Although China’s overseas direct investment (ODI) is still relatively small when compared to what it receives in foreign direct investment (FDI), the picture is changing.
The total value of FDI into China in 2011 was a record $116 billion, a rise of 9.2 percent over the previous year, according to government data.
China’s ODI last year was an estimated $72.4 billion.
In 2010 ODI surged 21.7 percent year on year to $68.81 billion, growing for the ninth straight year and recording an average annual growth rate of 49.9 percent, according to the Ministry of Commerce.
Over the last 10 years or so, Chinese companies have been gaining momentum in moving international capital and investing across a broad spectrum of sectors -- from natural resources to manufacturing to telecommunications and energy, just to name a few.
According to the government, by the end of 2010 Chinese enterprises had established 16,000 overseas companies in 178 countries, covering all economic sectors and focusing on six industries, including business service, banking, retail and wholesale, mining, manufacturing and transport.
Up until August 2011, investment by Chinese companies in Association of Southeast Asian Nations (ASEAN) countries totaled $22.3 billion while ASEAN investment into China was $90 billion, according to the Ministry of Commerce.
“When we look at China’s overseas investments, we are not looking at huge numbers,” says Dr Chunlai Chen of the Crawford School of Economics and Government at the Australian National University in Canberra.
“China’s investments in Australia last year, for example, were less than two percent of all foreign investment into Australia,” he tells China Daily Asia Weekly.
“People need to appreciate that China’s overseas investment has started from a very low base.
“So when you look at percentages, the numbers appear quite big but in reality they are still quite small when compared with other countries such as the US.”
During the 1990s China’s overseas investment averaged about $2 billion a year, but quickly picked up speed when there was a policy shift easing restrictions on Chinese companies investing overseas.

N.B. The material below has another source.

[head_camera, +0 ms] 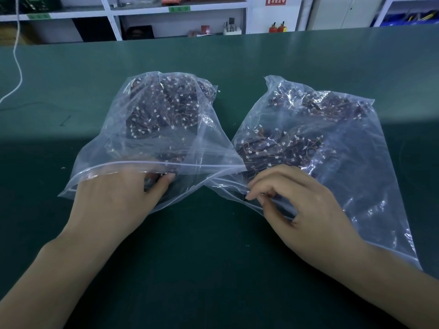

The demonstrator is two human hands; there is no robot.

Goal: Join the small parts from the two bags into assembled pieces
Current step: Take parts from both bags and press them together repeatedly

Duncan Freeman of the Brussels Institute of Contemporary China Studies says since the government introduced its “go global” policy over a decade ago most restrictions on overseas investments have been removed.
“The Chinese government has frequently described the go global policy as making use of both domestic and foreign resources and markets,” Freeman writes in a paper, China’s Outward Investments.
“In more concrete terms, for outward investment this means the encouragement of projects that achieve specific goals: Obtaining raw materials that China lacks, stimulating sales of goods by Chinese enterprises, and raising their research and development and technology capacity.”
China’s share of FDI into Australia in 2010 was just 1.7 percent; Japan was 10.4 percent, Britain 11.1 percent and the US 25.4 percent.
“True, much of this is aimed at the resources sector but China is also looking at agricultural investments,” says Chen.